[[ AVAILABLE DATA open ]]
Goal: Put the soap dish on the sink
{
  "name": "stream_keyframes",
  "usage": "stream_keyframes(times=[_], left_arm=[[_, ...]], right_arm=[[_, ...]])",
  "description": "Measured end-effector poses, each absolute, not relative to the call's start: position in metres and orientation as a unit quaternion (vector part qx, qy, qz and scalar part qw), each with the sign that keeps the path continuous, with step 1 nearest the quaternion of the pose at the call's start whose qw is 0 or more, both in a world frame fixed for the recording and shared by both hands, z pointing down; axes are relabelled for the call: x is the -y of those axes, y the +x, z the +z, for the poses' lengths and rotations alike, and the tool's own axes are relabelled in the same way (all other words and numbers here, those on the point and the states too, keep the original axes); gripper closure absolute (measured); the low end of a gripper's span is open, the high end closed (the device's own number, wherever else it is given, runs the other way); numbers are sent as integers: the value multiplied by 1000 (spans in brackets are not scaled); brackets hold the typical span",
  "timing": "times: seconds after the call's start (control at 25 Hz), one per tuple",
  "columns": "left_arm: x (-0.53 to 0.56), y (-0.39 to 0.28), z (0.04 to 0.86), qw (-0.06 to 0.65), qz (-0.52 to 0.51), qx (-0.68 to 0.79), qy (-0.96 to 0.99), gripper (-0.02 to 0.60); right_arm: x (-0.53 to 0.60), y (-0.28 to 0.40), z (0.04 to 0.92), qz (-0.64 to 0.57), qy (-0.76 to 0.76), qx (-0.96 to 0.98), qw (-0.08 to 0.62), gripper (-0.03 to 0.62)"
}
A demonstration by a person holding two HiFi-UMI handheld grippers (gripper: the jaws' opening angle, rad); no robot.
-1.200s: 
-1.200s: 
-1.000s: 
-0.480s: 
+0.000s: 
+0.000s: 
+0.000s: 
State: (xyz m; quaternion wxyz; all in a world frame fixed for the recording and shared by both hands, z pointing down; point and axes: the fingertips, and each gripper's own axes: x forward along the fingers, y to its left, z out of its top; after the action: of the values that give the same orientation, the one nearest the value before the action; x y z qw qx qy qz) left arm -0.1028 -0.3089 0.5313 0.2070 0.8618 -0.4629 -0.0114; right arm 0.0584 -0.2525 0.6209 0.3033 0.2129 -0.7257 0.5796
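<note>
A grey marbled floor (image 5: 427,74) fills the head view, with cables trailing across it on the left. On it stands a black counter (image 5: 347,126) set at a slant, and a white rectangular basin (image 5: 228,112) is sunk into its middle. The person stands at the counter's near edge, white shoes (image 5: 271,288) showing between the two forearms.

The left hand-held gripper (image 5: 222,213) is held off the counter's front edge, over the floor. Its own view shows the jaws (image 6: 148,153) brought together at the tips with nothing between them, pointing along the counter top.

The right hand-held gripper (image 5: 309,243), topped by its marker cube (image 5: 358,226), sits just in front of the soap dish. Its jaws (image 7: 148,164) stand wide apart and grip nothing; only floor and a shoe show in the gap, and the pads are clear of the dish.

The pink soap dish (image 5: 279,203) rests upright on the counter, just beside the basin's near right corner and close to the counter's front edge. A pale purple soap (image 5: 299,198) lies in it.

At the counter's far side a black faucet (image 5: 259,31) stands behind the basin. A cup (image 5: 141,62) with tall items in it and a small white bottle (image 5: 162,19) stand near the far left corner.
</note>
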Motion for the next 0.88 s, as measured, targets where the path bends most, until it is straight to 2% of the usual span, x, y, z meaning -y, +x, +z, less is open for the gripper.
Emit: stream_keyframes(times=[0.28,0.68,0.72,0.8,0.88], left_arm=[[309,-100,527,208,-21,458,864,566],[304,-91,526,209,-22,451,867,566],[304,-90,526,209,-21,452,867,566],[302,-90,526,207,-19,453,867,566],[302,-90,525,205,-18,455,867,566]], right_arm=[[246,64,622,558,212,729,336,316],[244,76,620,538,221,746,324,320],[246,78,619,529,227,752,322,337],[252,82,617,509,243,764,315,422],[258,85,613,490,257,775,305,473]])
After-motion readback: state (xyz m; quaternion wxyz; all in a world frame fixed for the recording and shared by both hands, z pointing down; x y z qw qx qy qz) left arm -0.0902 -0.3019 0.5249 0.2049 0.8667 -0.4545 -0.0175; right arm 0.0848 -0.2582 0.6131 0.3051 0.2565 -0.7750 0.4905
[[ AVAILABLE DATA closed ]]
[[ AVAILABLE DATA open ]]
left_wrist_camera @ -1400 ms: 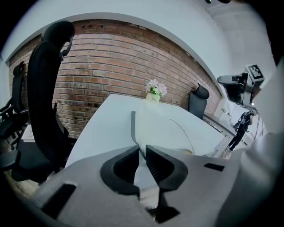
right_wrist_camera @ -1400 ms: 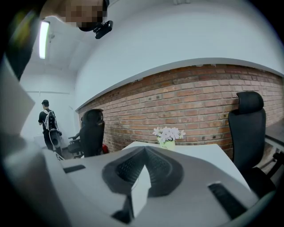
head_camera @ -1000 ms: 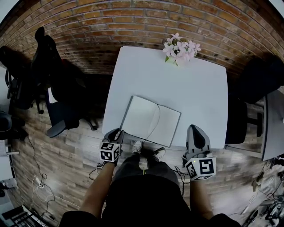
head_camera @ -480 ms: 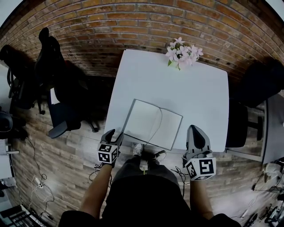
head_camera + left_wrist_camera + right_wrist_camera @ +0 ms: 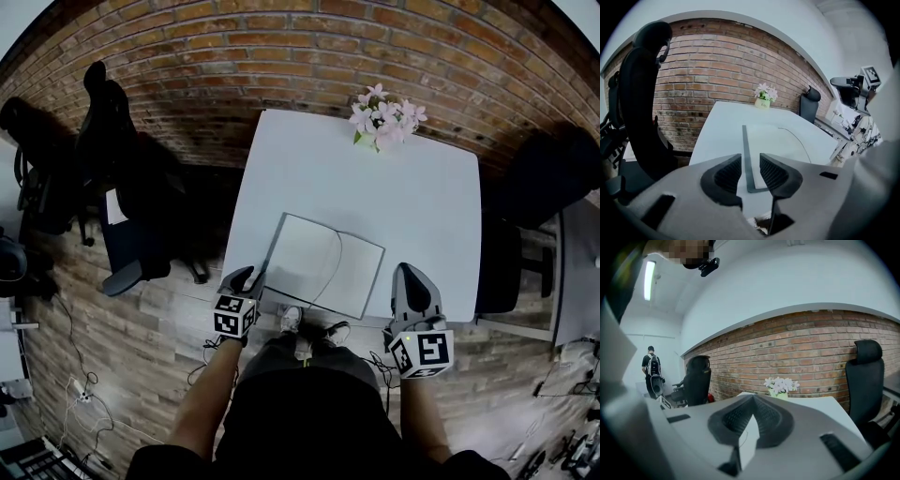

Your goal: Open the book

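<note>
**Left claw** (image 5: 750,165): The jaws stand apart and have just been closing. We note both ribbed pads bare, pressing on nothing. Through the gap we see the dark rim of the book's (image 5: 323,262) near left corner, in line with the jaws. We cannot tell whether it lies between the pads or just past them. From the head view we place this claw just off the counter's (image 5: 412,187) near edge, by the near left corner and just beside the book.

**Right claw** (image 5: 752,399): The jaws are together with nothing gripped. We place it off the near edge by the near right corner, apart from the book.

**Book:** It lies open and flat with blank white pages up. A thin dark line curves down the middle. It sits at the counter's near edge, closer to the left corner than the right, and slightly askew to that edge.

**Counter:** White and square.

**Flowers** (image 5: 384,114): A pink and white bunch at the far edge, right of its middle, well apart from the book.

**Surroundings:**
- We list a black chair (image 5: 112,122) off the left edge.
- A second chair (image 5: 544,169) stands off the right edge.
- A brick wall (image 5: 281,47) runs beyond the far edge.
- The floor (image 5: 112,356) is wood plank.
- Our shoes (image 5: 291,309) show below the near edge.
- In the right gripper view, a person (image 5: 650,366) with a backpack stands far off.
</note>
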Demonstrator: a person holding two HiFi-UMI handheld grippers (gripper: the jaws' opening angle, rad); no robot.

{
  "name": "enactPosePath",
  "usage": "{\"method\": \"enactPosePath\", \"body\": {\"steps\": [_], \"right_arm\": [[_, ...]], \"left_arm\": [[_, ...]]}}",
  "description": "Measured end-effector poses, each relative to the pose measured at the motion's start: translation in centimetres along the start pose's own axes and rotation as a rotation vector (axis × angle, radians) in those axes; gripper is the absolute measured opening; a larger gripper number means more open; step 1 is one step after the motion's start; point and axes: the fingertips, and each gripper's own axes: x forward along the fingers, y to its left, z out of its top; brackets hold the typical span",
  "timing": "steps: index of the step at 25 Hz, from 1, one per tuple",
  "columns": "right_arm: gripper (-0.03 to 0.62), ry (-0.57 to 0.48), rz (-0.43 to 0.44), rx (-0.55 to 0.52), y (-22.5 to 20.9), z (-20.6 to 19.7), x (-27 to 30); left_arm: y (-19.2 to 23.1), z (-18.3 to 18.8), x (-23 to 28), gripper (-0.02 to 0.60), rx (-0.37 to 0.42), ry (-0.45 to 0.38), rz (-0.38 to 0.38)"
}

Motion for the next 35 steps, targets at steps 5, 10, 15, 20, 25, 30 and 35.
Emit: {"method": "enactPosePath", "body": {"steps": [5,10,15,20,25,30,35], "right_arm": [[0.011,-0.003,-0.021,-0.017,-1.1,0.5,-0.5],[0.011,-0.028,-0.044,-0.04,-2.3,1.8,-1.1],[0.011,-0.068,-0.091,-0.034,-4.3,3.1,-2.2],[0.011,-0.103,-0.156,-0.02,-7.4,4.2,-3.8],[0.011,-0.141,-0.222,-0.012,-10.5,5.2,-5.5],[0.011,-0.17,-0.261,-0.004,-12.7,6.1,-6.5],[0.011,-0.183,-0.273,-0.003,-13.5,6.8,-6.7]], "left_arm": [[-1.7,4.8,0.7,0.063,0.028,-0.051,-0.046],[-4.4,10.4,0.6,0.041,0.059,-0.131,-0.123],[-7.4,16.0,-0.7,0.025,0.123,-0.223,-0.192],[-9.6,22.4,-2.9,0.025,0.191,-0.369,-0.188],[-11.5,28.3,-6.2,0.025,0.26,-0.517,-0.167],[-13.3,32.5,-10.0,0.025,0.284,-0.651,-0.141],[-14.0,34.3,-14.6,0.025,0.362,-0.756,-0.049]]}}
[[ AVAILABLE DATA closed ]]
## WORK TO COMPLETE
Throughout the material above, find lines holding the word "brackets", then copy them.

## SOLUTION TO THE PROBLEM
  "description": "Measured end-effector poses, each absolute, not relative to the call's start: position in metres and orientation as a unit quaternion (vector part qx, qy, qz and scalar part qw), each with the sign that keeps the path continuous, with step 1 nearest the quaternion of the pose at the call's start whose qw is 0 or more, both in a world frame fixed for the recording and shared by both hands, z pointing down; axes are relabelled for the call: x is the -y of those axes, y the +x, z the +z, for the poses' lengths and rotations alike, and the tool's own axes are relabelled in the same way (all other words and numbers here, those on the point and the states too, keep the original axes); gripper closure absolute (measured); the low end of a gripper's span is open, the high end closed (the device's own number, wherever else it is given, runs the other way); numbers are sent as integers: the value multiplied by 1000 (spans in brackets are not scaled); brackets hold the typical span",
  "description": "Measured end-effector poses, each relative to the pose measured at the motion's start: translation in centimetres along the start pose's own axes and rotation as a rotation vector (axis × angle, radians) in those axes; gripper is the absolute measured opening; a larger gripper number means more open; step 1 is one step after the motion's start; point and axes: the fingertips, and each gripper's own axes: x forward along the fingers, y to its left, z out of its top; brackets hold the typical span",

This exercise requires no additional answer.